** ACTION ITEM **
Retype, word for word, only the lines from the one with "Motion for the" through the last line of the data below.

** PROVIDED MATERIAL **

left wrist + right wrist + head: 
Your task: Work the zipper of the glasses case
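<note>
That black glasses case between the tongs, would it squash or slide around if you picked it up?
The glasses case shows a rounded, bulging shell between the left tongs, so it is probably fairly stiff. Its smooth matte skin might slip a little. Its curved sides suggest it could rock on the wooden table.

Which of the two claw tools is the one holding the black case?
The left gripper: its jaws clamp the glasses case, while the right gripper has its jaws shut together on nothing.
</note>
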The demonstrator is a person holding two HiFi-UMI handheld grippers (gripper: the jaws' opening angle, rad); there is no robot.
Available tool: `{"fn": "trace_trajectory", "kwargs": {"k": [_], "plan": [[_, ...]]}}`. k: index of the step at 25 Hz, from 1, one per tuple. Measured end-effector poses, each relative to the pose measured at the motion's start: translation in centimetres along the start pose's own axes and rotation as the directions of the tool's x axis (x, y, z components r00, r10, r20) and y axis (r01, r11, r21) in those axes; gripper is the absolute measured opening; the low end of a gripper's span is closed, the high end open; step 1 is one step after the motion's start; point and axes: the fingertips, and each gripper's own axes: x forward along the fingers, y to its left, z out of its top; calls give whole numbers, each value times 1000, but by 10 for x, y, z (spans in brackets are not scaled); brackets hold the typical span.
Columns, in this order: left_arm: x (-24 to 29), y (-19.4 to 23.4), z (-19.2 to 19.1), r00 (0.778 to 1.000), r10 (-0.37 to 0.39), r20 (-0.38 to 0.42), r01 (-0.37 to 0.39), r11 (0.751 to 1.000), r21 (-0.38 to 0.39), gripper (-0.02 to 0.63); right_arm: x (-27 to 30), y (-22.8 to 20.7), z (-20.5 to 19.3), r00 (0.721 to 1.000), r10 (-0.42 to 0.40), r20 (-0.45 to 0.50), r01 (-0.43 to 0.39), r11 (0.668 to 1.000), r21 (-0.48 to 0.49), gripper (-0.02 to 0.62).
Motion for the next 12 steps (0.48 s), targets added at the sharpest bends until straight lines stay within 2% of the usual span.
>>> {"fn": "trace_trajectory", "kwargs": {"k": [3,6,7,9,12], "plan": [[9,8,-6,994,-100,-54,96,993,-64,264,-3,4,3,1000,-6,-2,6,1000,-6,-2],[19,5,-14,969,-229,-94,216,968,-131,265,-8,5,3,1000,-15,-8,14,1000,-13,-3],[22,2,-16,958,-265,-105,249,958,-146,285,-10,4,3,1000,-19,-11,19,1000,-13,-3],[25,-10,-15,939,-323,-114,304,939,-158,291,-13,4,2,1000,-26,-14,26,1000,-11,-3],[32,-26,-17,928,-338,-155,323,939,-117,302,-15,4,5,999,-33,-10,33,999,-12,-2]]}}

** THE COMPLETED TASK **
Motion for the next 12 steps (0.48 s), targets added at the sharpest bends until straight lines stay within 2% of the usual span.
>>> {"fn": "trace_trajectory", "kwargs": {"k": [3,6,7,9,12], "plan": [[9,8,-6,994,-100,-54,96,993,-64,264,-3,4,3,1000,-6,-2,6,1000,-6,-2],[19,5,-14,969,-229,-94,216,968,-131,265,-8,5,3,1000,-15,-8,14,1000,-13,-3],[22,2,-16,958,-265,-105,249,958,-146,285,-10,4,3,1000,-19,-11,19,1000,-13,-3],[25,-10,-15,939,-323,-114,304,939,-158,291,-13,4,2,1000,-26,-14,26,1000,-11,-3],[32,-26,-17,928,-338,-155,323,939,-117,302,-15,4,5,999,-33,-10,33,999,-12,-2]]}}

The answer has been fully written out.